I can only apologize privately.
But when he left completely, I didn't know what kind of mood I felt, except for grief, I wanted him to live, because I wanted to see him again, but I didn't want him to continue to live, because it was too painful for him.
I can't feel that pain right now.
After all, the dust has settled, and maybe all I can leave behind is the picture in my memory.
But in the end, I didn't disappoint him, at least let him see his great-grandson.
I don't know why I'm writing this, but sometimes I suddenly rejoice that I'm half a writer, and at least one day I might be able to write a novel about my grandfather, one of the few stories I can remember about him.
Thank you again for your message, thank you.
In the past six months or so, many old readers know about my updates and achievements, and many new readers may not care.
In fact, it is mainly because of my grandfather's illness and the fact that I just gave birth to a child, everything is gathered together, and I am really exhausted.

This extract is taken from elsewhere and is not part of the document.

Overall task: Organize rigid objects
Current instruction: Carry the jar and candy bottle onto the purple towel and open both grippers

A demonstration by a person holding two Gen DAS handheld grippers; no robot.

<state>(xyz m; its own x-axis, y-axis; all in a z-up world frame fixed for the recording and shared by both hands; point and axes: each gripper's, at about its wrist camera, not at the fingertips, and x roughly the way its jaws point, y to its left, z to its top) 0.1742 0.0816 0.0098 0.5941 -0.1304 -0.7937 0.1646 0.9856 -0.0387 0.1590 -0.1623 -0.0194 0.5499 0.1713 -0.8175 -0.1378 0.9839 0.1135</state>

I will try to finish the book, and I may open a new book, I can't say for sure, because I do have to eat, because I am full-time.
When I wrote this book, I just didn't want to be free, because that might be more troublesome.
It may take a few days to return to normal, but I am still in Inner Mongolia, and after returning to Wuhan, I will have the time and space to settle down and write.
Finally, a cliché is given to everyone, the son wants to be filial but his relatives are not there.
If you have an elderly person at home, you should go back often.
Because...... Really fast, very fast.
Thank you again to all of you for your support, encouragement, and concern! Thanks!